Cryoablation Therapy Cools Phantom Limb Pain
Interview with J. David Prologo, MD
Over 200,000 limb amputations are performed every year. Many amputees are patients suffering from diabetes, while others are veterans who have incurred devastating wounds during combat.
When a limb is amputated from the body, the neural pathway is interrupted, forcing the brain to reorganize its signals. Typically, this causes phantom limb sensations to occur, which can be a source of significant pain. Up to this point, there has been no blanket treatment to manage these varying effects that develop following an amputation.

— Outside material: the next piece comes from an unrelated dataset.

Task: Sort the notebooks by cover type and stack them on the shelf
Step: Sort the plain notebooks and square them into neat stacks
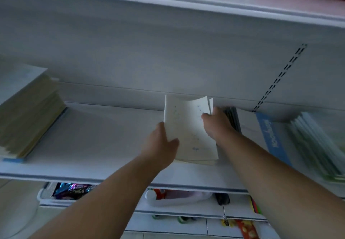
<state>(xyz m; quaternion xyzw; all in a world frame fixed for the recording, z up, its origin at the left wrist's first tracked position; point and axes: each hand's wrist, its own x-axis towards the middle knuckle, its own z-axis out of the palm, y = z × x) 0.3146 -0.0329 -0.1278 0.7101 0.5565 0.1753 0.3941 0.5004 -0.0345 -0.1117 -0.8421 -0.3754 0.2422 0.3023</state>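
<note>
Across the middle of the view runs one white shelf [104, 136] with three groups of notebooks on it. At its left end sits a tall stack of notebooks [28, 115] with yellowish page edges; at the right end a slumped pile of green-edged notebooks [317, 145] lies beside a blue cover [274, 138] with white lettering. Between them, a small bundle of pale notebooks [190, 132] is held over the shelf, its lower edge at or near the board, its top corner bent. Two hands hold it: the left hand [162, 145] grips the left edge, thumb on the front cover, and the right hand [218, 125] grips the upper right, fingers curled behind. Just behind the right hand stand some dark, thin covers [233, 117]; their number is blurred. Below the shelf, one white bin [44, 195] holds shiny wrapped packets [72, 190].
</note>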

“In the absence of a good treatment, what actually happens specifically for veterans…is management of the phantom limb pain using opioids, [which is accompanied by the risks and benefits of] opioid administration, including potential dependence and inability to work and reintegrate into society,” said J. David Prologo, MD, an assistant professor in the Department of Radiology and Imaging Sciences at Emory University School of Medicine in Atlanta, Georgia.
However, interventional radiologists have been developing a promising new treatment—cryoablation therapy—that could offer another option to effectively managing this patient group. Using an image-guided, minimally invasive technique, a small probe is inserted through the skin to target the specific site of scar tissue in the residual limb, which is typically the source of the phantom pain.
“The procedure itself is comparable to other thermal ablation techniques like cooled radiofrequency ablation [C-RFA] or even pulse radiofrequency ablation, in that we use needles to target our region of interest,” Dr. Prologo told Practical Pain Management. However, while those techniques use heat on the target to destroy the lesion, cryoablation instead uses “cold blasts” of pressurized Argon gas to cause a drop in temperature surrounding the probe tip.